Trump a apporté deux contributions marquantes si l’on peut dire à notre connaissance de la politique et des affaires. Il a apporté à la politique toutes les compétences (ou habiletés) qu’il avait exercées pendant près d’un demi-siècle dans les affaires ; ce fut évidemment le triomphe ultime du néolibéralisme. Il considérait les citoyens comme ses employés qu’il pouvait à volonté bousculer et licencier. Il voyait la présidence comme Bezos voit sa propre position chez Amazon : il peut tout faire, sans être contraint par aucune règle ni loi.
Trump a déchiré le voile qui sépare les citoyens, les spectateurs du jeu politique, des dirigeants, et a mis en exergue tout au long de son mandat le marchandage, l’échange de faveurs, l’utilisation du pouvoir public à des fins privées de manière ouverte, en pleine face, à la disposition de tous ceux qui assistaient au spectacle.
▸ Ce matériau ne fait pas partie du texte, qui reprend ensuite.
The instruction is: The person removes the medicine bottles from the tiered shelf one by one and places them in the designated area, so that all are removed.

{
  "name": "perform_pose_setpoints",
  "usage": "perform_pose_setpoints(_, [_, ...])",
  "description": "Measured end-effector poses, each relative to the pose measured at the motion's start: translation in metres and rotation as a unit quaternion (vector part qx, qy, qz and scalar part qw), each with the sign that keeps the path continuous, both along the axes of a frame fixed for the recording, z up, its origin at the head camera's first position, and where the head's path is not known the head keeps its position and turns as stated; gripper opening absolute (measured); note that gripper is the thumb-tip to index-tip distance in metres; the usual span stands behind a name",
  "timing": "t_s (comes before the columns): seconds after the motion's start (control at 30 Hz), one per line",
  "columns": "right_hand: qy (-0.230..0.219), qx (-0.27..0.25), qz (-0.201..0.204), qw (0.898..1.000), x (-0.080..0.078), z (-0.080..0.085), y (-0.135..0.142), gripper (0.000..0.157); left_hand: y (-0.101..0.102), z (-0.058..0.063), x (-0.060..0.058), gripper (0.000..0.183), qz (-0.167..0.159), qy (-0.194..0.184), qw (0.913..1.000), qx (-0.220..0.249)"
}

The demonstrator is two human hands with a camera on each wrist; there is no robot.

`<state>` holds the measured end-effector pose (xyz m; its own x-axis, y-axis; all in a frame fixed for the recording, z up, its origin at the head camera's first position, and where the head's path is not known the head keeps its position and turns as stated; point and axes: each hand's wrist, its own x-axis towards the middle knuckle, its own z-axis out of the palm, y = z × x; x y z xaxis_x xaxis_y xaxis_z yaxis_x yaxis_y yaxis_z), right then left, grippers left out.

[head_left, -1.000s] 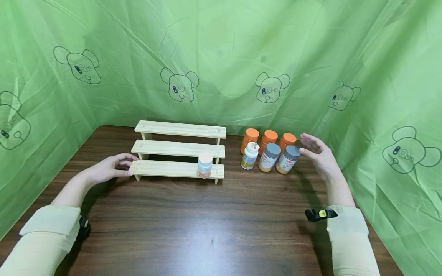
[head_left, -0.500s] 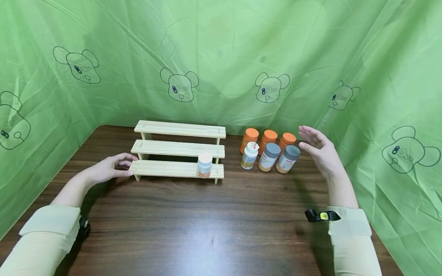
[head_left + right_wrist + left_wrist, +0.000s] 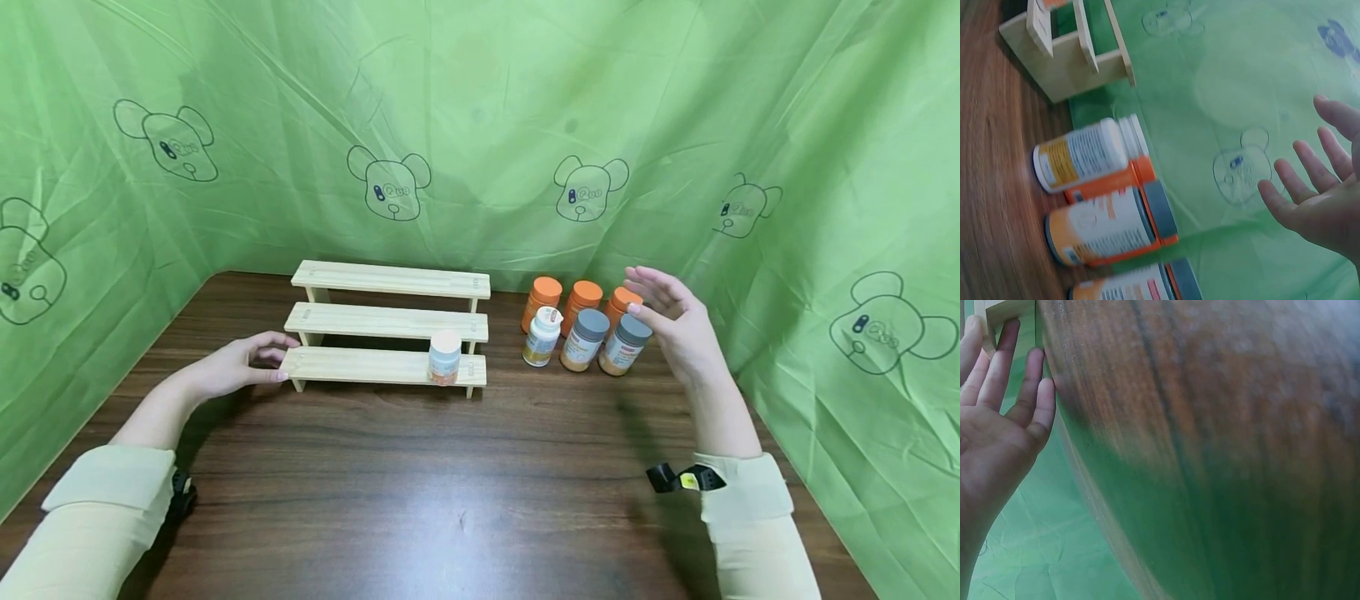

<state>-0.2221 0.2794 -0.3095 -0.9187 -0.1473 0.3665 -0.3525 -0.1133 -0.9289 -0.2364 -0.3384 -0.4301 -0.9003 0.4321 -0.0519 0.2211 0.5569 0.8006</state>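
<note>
At the left of the table, my left hand [image 3: 228, 364] holds the near end of a three-step wooden display rack [image 3: 375, 367], thumb at the front edge of its lowest step and fingers behind. A white bottle with a pale blue and orange label [image 3: 445, 360] stands upright near the right end of that step. My right hand [image 3: 678, 329] is beside the bottle group, fingers spread and holding nothing. Nearest to it are a grey-capped bottle [image 3: 625, 348] and an orange-capped bottle [image 3: 622, 304], which the hand partly overlaps in the head view.
Left of those stand another grey-capped bottle [image 3: 584, 343], a white-capped bottle [image 3: 542, 340] and two more orange bottles [image 3: 546, 292] in the back row. A green curtain [image 3: 480, 100] with bear drawings closes the table [image 3: 450, 483] in at the back and sides.
My right hand first drew up and slightly away from the bottles, then moved left toward the orange-capped one. The left hand, the rack and the bottles have stayed in place.
</note>
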Motion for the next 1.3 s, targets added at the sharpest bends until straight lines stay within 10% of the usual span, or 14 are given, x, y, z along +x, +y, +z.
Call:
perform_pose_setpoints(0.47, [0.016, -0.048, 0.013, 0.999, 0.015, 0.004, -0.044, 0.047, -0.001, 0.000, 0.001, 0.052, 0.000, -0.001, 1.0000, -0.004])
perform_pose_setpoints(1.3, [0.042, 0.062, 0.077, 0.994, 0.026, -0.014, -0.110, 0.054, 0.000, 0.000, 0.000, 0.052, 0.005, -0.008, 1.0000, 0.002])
Alors que dans les administrations passées, les actions illégales et semi-légales telles que recevoir de l’argent de potentats étrangers, passer d’une position lucrative à une autre, tricher sur les impôts se faisaient avec discrétion et un certain décorum, le rideau étant baissé de manière à ce que les spectateurs ne puissent pas voir et participer à la malfaisance, cela se faisait désormais au grand jour. C’est donc grâce à Trump que nous avons pu constater l’immense corruption qui se trouve au cœur du processus politique.
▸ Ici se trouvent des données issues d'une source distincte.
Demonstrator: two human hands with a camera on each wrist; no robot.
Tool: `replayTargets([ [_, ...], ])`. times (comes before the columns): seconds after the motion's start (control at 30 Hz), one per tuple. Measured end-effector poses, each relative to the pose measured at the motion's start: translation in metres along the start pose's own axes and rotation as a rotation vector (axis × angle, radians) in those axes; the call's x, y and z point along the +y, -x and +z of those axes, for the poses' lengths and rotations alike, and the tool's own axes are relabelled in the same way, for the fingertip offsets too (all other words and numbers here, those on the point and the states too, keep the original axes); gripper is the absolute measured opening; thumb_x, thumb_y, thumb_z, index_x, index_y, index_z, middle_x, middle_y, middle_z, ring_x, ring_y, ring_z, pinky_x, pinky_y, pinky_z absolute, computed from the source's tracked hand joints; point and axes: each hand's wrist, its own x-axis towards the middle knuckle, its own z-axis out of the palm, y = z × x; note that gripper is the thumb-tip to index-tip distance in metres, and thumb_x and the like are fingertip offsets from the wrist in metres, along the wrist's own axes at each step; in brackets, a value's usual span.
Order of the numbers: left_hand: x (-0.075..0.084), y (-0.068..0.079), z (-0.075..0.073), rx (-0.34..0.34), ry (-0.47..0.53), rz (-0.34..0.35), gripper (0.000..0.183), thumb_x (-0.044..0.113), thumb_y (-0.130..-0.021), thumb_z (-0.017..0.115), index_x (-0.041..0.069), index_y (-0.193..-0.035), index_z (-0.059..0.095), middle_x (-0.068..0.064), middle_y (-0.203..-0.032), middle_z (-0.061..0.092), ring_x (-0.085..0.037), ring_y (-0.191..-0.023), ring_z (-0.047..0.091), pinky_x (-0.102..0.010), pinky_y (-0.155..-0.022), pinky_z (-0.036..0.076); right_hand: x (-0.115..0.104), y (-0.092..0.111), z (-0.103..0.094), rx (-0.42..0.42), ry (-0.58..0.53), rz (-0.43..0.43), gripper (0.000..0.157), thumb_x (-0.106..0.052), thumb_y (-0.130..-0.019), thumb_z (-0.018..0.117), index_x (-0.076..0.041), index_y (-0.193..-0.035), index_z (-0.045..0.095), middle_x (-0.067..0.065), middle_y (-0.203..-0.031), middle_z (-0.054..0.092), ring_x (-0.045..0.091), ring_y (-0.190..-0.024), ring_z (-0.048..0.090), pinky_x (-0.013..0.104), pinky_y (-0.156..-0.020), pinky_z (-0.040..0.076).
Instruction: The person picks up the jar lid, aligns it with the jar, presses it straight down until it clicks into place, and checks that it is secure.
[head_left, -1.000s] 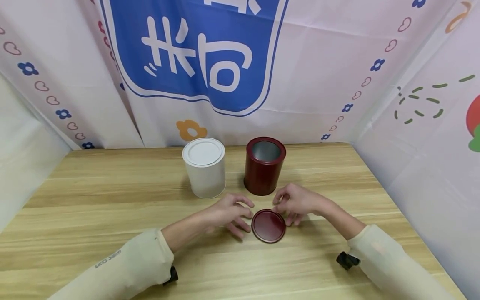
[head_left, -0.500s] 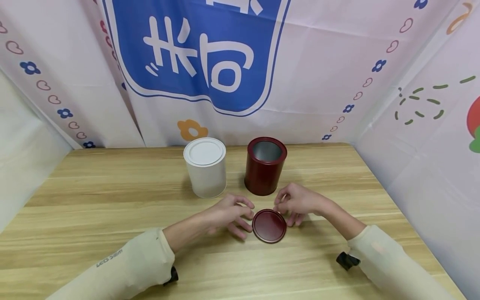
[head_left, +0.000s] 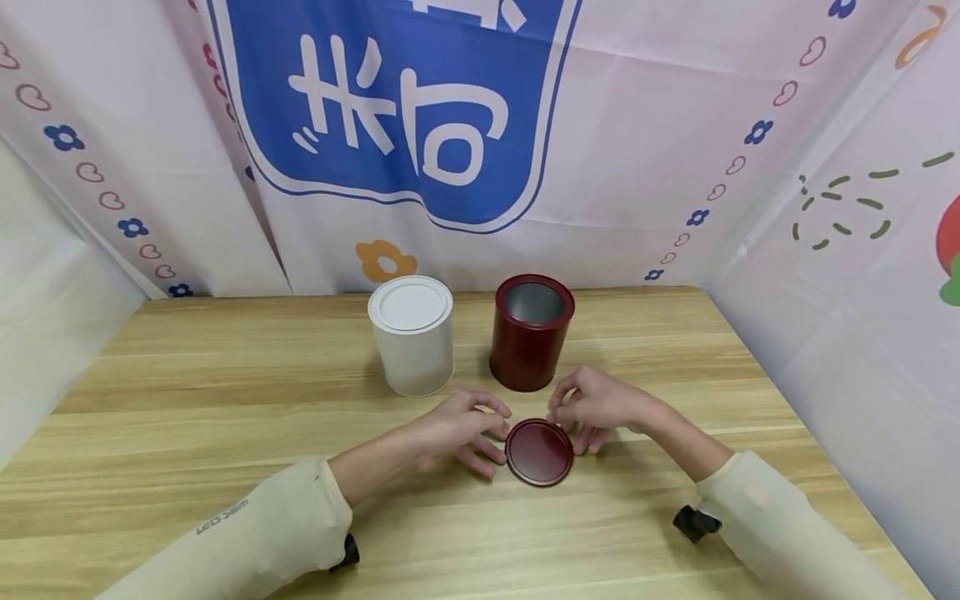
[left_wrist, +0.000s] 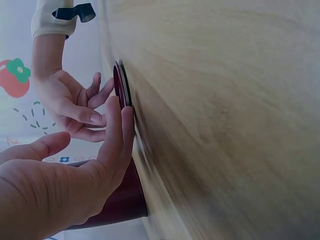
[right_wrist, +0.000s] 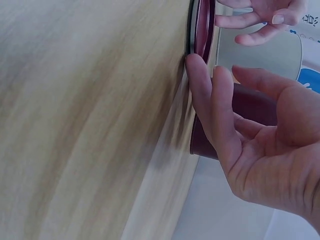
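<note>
A round dark red lid point(head_left: 539, 452) lies low over the table in front of an open dark red can point(head_left: 528, 350). My left hand point(head_left: 463, 429) is at the lid's left edge; in the left wrist view its straight fingers point(left_wrist: 114, 125) touch the rim. On the right side, my right hand point(head_left: 596, 408) has its fingertips at the lid's edge, its fingers loosely bent. The right wrist view has one fingertip point(right_wrist: 196, 65) against the lid's rim point(right_wrist: 204, 30). Whether the lid is slightly raised, I cannot tell.
A white can point(head_left: 412, 342) with its lid on stands left of the red can, near the back edge of the wooden table point(head_left: 225, 375). Printed cloth point(head_left: 622, 150) hangs close behind and at both sides.
</note>
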Motion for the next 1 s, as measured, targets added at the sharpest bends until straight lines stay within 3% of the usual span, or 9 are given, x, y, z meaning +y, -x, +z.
replayTargets([
  [0.43, -0.0021, 0.0002, -0.0006, -0.002, 0.03, 0.004, 0.042, 0.005, -0.092, 0.058, -0.011, -0.13, 0.052, -0.023, -0.11, 0.06, -0.029, -0.082, 0.073, -0.045, -0.072, 0.065, 0.0024, 0.0007, 0.0013, -0.002, -0.04, 0.001, 0.021, -0.014, -0.099, 0.068, 0.003, -0.111, 0.067, 0.019, -0.081, 0.069, 0.024, -0.056, 0.072, 0.032, -0.05, 0.06],
  [1.0, -0.0023, -0.0015, -0.0046, 0.016, 0.055, 0.002, 0.036, 0.006, -0.099, 0.05, -0.012, -0.13, 0.051, -0.024, -0.112, 0.064, -0.024, -0.077, 0.072, -0.04, -0.069, 0.065, 0.0067, 0.0, -0.0038, 0.018, -0.096, 0.004, 0.02, -0.012, -0.099, 0.067, 0.002, -0.112, 0.069, 0.015, -0.086, 0.07, 0.02, -0.059, 0.073, 0.027, -0.049, 0.058],
])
Mais il a fait plus. Lorsqu’il est arrivé à la présidence avec ces manières corrompues, elles étaient certes déjà le fruit de cinquante années de relations d’affaires qui comportaient également toutes sortes de manigances semi-légales ou illégales. Mais cela ne l’a pas arrêté dans son ascension commerciale. Au contraire, elles ont rendu cette ascension possible, lui permettant de mener une brillante carrière dans le monde des affaires de New York, de devenir riche et d’être un invité apprécié dans de nombreuses soirées, notamment en tant que contributeur estimé à des campagnes politiques comme celle menée par Hillary Clinton pour le Sénat américain. Le fait même que son ascension vers le pouvoir dans le monde des affaires n’ait été considéré en aucune façon comme exceptionnelle ou inacceptable montre que tous les autres autour de lui ont utilisé les mêmes moyens pour arriver au sommet.
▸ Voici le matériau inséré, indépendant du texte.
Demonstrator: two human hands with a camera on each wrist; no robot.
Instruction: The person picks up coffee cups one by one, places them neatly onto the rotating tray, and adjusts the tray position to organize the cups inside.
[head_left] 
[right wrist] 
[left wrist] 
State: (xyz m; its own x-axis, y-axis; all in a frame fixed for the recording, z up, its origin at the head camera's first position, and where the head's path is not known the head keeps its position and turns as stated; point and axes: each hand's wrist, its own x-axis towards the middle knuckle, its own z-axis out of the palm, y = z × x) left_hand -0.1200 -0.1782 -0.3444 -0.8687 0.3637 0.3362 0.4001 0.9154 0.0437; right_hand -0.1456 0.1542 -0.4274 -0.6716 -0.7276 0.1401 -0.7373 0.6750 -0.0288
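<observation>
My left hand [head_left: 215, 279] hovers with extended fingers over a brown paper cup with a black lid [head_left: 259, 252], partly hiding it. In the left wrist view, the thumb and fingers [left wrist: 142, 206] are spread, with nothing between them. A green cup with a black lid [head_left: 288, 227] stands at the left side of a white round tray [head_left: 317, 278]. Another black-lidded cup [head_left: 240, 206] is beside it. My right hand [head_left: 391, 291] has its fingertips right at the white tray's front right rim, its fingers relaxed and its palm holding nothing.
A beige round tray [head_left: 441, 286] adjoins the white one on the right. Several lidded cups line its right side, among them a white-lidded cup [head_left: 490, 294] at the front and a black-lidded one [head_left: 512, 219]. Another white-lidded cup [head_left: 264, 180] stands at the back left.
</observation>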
Ainsi, en connaissant mieux Trump, nous en savons plus sur les moyens utilisés pour réussir dans le riche milieu des affaires de New York, et même du monde entier, puisque Trump et alliés ont conclu des marchés en Écosse, en Russie, au Moyen-Orient, en Chine et ailleurs. Ses proches et les membres de sa famille qui l’ont trahi pour obtenir des contrats de plusieurs millions de dollars ont eu un comportement que Trump lui-même aurait eu (et approuvé), mais qui montre clairement quel genre de normes éthiques prévalent dans ce milieu. Trump nous a donc donné une autre leçon très précieuse : il a montré la pourriture, la corruption et l’impunité qui sont au cœur de nombreuses entreprises puissantes.
Son personnage a révélé la profondeur de la corruption au centre de la politique et au centre des affaires. Ce sont des péchés impardonnables. Les péchés dont on jouit en secret sont acceptables ou négligés ; les péchés dont on fait étalage ne le sont pas. Ceux qui le remplaceront feront de leur mieux, non pas pour changer cela parce que c’est devenu une caractéristique systémique, mais pour le dissimuler. Mais une fois que vous aurez vu la vérité, il sera difficile de revenir en arrière en prétendant que rien ne s’est passé.